◆ Exercise prompt ◆
Please set down only the lines below starting with the line with "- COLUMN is" and going on through the line with "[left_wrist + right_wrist", verbatim and without pictures.

++++ Raw data ++++

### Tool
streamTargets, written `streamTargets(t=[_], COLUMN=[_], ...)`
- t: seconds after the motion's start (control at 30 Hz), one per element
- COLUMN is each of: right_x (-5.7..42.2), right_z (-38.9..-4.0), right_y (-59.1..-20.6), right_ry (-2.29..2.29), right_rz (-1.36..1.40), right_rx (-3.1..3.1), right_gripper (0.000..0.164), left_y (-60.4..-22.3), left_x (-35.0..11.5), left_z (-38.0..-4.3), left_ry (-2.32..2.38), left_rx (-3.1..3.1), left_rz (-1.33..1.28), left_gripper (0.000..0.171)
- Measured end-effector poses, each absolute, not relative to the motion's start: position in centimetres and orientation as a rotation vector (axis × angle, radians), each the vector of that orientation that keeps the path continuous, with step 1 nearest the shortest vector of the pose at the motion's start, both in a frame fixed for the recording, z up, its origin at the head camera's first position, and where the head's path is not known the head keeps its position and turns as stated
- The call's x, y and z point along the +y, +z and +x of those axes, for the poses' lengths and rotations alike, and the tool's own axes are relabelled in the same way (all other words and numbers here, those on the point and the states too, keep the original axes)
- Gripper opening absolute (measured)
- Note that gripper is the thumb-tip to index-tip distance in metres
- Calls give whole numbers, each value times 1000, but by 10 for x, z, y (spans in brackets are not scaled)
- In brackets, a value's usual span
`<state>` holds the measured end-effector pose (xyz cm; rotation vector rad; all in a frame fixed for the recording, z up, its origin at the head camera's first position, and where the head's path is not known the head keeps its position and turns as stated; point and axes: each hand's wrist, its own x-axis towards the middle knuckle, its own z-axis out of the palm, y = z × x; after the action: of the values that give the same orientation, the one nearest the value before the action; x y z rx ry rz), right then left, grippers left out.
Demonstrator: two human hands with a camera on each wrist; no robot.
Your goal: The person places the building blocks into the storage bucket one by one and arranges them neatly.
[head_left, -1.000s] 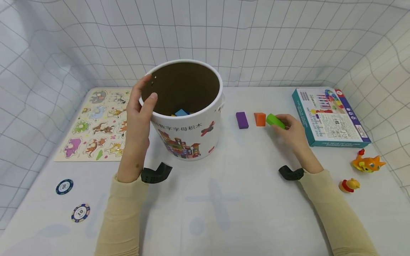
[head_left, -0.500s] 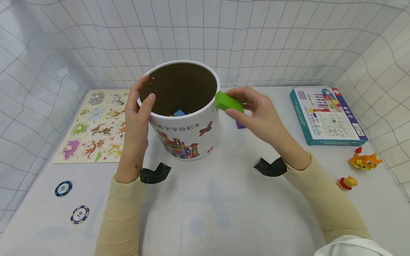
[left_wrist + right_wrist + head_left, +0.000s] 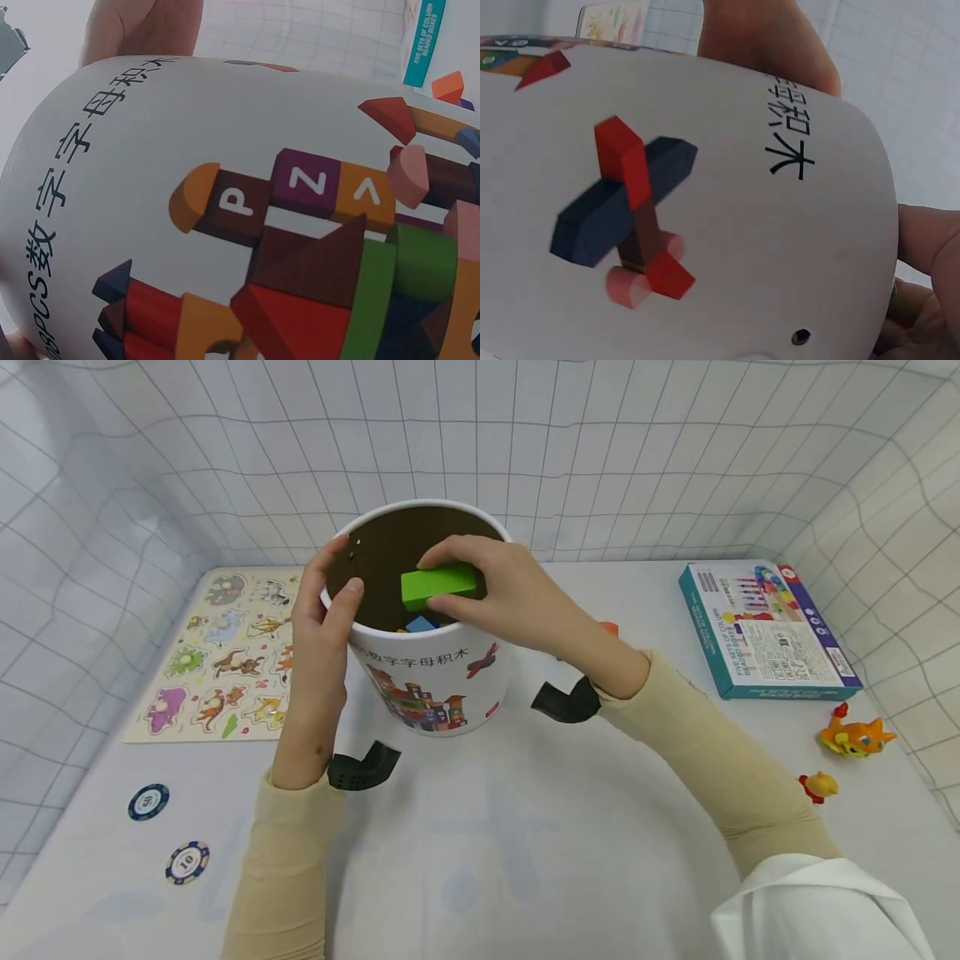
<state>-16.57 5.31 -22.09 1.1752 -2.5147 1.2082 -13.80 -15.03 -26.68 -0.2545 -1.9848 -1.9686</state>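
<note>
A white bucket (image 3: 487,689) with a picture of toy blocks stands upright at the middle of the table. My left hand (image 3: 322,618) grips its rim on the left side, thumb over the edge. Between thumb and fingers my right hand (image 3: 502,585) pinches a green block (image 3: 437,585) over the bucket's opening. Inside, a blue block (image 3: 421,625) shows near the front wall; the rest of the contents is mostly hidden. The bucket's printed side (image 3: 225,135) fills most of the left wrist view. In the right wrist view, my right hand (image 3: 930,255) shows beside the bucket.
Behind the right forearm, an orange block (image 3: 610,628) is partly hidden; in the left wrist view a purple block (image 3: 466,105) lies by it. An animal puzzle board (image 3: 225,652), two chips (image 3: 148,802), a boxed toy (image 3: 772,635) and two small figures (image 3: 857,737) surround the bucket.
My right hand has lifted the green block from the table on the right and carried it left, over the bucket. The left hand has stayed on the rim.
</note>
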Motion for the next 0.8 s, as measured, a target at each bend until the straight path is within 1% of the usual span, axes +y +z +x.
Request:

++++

◆ Exercise result ◆
- COLUMN is each of: right_x (-5.7..42.2), right_z (-38.9..-4.0), right_y (-59.1..-20.6), right_ry (-2.29..2.29), right_rz (-1.36..1.40), right_rx (-3.1..3.1), right_gripper (0.000..0.164), left_y (-60.4..-22.3), left_x (-35.0..11.5), left_z (-38.0..-4.3), left_ry (-2.32..2.38), left_rx (-3.1..3.1), left_rz (-1.33..1.28), left_gripper (0.000..0.171)
- Measured end-effector poses, each absolute, not relative to the motion's start: position in centimetres and orientation as a rotation vector (axis × angle, radians), each the vector of that orientation that keeps the path continuous, with step 1 nearest the shortest vector of the pose at the motion's start, both in a frame fixed for the recording, z up, its origin at the head camera's first position, and where the head's path is not known the head keeps its position and turns as stated
- The call's x, y and z point along the +y, +z and +x of those axes, for the poses' lengths and rotations alike, and the tool's own axes are relabelled in the same way (all other words and numbers here, those on the point and the states too, keep the original axes)
- Gripper opening absolute (measured)
- Note that gripper is the thumb-tip to index-tip distance in metres
- Calls give whole numbers, each value times 1000, but by 10 for x, z, y (spans in brackets are not scaled)
- In brackets, a value's usual span
`<state>` holds the measured end-effector pose (xyz cm; rotation vector rad; all in a frame fixed for the recording, z up, its origin at the head camera's first position, and where the head's path is not known the head keeps its position and turns as stated; point and axes: each hand's wrist, its own x-axis towards the middle knuckle, its own z-axis out of the palm, y = z × x; after the action: of the values that give the same orientation, the one nearest the value before the action; x y z rx ry rz), right then left, grippers left out.
Demonstrator: two human hands with a camera on each wrist; no robot.
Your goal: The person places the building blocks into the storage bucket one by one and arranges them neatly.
[head_left, -1.000s] 
[head_left, -0.500s] 
[left_wrist + right_wrist + head_left, +0.000s] 

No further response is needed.